The head office occupies prime area on which the third phase of the museum was supposed to come up.

ASI officials, however, say they are ready to shift their headquarters to another ASI office. The office presently houses the National Mission on Monuments and Antiquities at Tilak Marg-Sikandra Road close to Tilak Bridge. But they could shift only after their own building comes up there .The foundation stone of the building is yet to be laid.

Both the National Museum and the ASI are under the Ministry of Culture.

On September, 2003, then Union tourism and culture minister Jagmohan had laid the foundation stone for the third phase of the museum. This was done at the initiative of Choudhury, then director-general.

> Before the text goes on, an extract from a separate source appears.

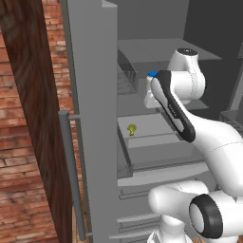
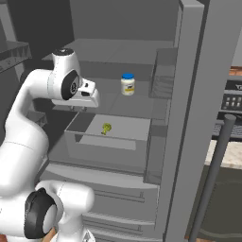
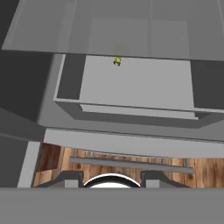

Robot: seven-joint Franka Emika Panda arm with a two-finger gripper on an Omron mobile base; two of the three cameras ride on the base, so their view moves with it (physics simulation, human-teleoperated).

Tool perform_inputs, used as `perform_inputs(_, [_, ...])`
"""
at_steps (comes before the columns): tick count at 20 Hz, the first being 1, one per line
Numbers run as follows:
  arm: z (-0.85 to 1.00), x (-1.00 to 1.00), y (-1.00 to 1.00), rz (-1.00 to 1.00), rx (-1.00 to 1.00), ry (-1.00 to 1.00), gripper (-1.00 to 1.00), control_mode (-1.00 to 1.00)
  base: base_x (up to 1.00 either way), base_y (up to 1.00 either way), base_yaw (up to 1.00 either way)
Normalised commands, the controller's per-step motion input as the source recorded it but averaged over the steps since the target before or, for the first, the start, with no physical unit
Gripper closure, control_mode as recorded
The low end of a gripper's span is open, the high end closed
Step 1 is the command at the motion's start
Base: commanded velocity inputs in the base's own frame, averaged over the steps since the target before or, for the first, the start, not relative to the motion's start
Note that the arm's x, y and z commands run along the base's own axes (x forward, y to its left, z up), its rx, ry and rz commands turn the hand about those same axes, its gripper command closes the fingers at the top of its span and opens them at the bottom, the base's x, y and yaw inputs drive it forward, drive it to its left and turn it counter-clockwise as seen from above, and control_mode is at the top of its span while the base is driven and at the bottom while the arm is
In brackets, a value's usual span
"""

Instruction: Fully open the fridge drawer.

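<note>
The white arm's two-finger gripper (image 2: 78, 108), jaw state impossible to tell, hovers over the wide light-grey glassy-walled fridge drawer (image 3: 131, 111), whose long front lip runs crosswise at twelve o'clock in the hand view, already partway out.

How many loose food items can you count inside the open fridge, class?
2. A small yellow-green item lies on the floor of the fridge drawer, near its back. A blue-lidded jar stands on the shelf above it. Others could be hidden behind the arm.
</note>
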Motion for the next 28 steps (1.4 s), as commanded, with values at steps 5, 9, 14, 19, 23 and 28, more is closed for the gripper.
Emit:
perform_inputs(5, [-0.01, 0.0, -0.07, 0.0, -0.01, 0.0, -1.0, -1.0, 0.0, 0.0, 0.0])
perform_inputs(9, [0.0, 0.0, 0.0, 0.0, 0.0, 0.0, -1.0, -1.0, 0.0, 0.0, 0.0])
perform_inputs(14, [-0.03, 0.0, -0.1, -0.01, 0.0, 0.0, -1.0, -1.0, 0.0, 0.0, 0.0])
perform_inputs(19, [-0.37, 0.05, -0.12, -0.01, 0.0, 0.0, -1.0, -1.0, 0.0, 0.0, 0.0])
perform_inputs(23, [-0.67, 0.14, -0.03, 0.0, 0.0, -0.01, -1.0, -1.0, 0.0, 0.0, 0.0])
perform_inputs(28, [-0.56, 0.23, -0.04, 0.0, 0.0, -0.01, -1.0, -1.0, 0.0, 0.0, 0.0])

The government had then sanctioned Rs 55 lakh for the shifting of the air-conditioning plant to the ASI and to initiate the demolition of their existing building, museum officials said.

The third phase — the final phase of the National Museum complex as per the blueprint prepared initially — will cost Rs 33.26 crore, as estimated by the central public works department in 2003.

After completion, the entrance to the museum would be transformed. Lawns and fountains would face Maulana Azad Road Road, adjacent to Vigyan Bhavan.

“This is the first time a Prime Minister has taken charge of the culture ministry. In the past, no PM took charge of this ministry, considering culture a low-priority area,” Choudhury said.

In a memorandum to the PM, Choudhury, on behalf of the Indian Art History Congress, has urged the setting up of a central museum in each state under the National Museum.

The memorandum also asks for four regional museums — in Tamil Nadu representing the south, in Rajasthan or Gujarat representing the west, in Jammu and Kashmir representing the northern and in Guwahati representing the east and northeast. All of them would be under the aegis of the National Museum.

They would help create job opportunities for students of art history, ancient Indian history, culture, archaeology and conservation, the memorandum added.